Syria. Concrete acts of hope

The Jubilee of Mercy in a city torn apart by civil war. Father Ibrahim Aisabagh, Parish of the Roman Catholic Church of St. Francis in Aleppo, talked with us about his experience.

After a short truce, five missiles hit Azizieh, a mainly Christian area not far from the Church of St. Francis, which, in turn, was recently hit by a grenade. The missiles strike the homes where people try to carry on with their daily life. Since the houses are very close to each other, the missiles can often destroy more than one building in one strike.

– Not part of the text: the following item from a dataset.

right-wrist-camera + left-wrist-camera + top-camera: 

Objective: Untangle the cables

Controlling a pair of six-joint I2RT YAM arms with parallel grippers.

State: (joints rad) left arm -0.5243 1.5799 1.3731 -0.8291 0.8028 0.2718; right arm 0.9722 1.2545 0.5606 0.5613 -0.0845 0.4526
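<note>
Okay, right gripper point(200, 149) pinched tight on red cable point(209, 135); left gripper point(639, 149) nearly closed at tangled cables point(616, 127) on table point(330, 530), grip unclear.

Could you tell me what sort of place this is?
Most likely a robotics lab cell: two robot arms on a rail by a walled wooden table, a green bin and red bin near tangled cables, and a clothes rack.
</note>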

I was in the parish office with some employees when we heard some explosions. The first missile exploded about 150 meters away from the church. In those moments you hold your breath and pray, while you wonder whether other strikes will follow. Then we heard another explosion, this time it was closer. It was clear that the truce was already over. I tried to call the families living in the area where I supposed the missile had exploded on the phone, and then I rushed over there to rescue them. Even though I had already experienced such tragic events in the past, I never get used  to such cruelty which hits unarmed people, in particular when it comes to the elderly or children.
When I arrived at the place where the explosion had taken place, I visited all the families living there. I could see the terror in their eyes, some people were seriously injured. However there were no dead people and I thanked God for that. When I went back home it was already dark. We had to wait for the morning after to verify the damages caused by the explosions.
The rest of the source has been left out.